In the end, the consultant’s report came back with a reassuring message: this can work. There was a caveat to that message, though: it will only work if you commit to it fully, and believe in it completely. Within the SOA organization and board, we cannot afford any dissention or doubt. You are in or you are out. Do not accept this building half-heartedly. It has to be passionately agreed upon, or rejected. After years of study and debate, it was time to stand up and be counted.

The date was set for a Board meeting called especially for the multi-million dollar decision. At 5pm on September 22nd, 2011, we met at the SunTrust Board Room downtown. Any board or staff member who could not physically be there dialed in via teleconference. I never thought I would see the day when I would be excited to attend a Board meeting. There was no way I would have missed it.

Board President Joe Huff called the meeting to order. He welcomed the group with his rare gift of balancing the gravity of the moment with charm and lightness. He meticulously explained the rules of how the meeting would proceed. He gave a clear message to us that if we voted ‘yes’ today with our voices, we would be asked to vote ‘yes’ tomorrow with our wallets. It would take all of us contributing to the project with our time, talents and resources to pull off this miracle.

Attendance was called and everyone was accounted for. Joe instructed us to go around the room and offer a comment regarding the choice at hand. Each person had the chance to voice their spin on the decision, revealing their hopes, doubts and fears.

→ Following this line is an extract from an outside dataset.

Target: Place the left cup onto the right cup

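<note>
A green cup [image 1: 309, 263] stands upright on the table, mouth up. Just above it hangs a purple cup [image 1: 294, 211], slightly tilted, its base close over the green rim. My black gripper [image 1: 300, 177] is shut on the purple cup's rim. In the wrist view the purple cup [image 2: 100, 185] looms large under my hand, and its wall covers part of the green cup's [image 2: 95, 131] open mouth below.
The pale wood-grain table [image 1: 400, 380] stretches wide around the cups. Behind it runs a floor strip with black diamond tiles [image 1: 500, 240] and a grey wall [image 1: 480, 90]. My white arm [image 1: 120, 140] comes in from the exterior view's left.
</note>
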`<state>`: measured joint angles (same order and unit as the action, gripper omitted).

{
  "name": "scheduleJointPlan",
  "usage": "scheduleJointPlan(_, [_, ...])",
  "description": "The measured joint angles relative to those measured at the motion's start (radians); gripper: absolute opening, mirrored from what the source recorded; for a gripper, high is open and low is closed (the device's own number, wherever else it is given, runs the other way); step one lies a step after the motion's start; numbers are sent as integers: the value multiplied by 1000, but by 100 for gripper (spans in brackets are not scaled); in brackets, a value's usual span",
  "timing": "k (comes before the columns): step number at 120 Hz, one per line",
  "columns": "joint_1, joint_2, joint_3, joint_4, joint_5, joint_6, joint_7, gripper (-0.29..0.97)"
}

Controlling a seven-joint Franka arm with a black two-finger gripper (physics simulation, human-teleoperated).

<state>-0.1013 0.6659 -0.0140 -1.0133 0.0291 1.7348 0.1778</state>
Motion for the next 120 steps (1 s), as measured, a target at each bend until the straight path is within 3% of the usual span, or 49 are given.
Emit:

You would think that having so many individuals offering their opinion on a single topic would be drawn-out, boring drudgery, especially toward the end. The exact opposite happened. As each person spoke, we began to feel the momentum build. To our amazement, each person expressed hopefulness for the project. Despite many who admitted to severe reservations early in the process, they also described how their concerns were addressed, fears were abated, and enthusiasm grew. My mood changed from trepidation that the vote might not pass, to excitement as it began to look like it might even be unanimous. I was going to be a part of history, and it was unfolding before my eyes.

Finally the last person had shared their thoughts, and it was time for the official vote. Each member’s name was called out, and they responded with their final and official answer. Do you want the SOA to accept the gift of the Miller Theatre, make it our home, and assume responsibility for a revitalized theater in downtown Augusta? Name after name was called, and we all felt honored to offer our enthusiastic “Yes”. The power in the moment of knowing the decision was unanimous is not one I will ever forget. Symphony Orchestra Augusta was entering a new phase of collaborations and involvement in the community. We were going to have a home, downtown was getting a theater, and Augusta was saving a piece of her history. That’s the power of an efficient Board.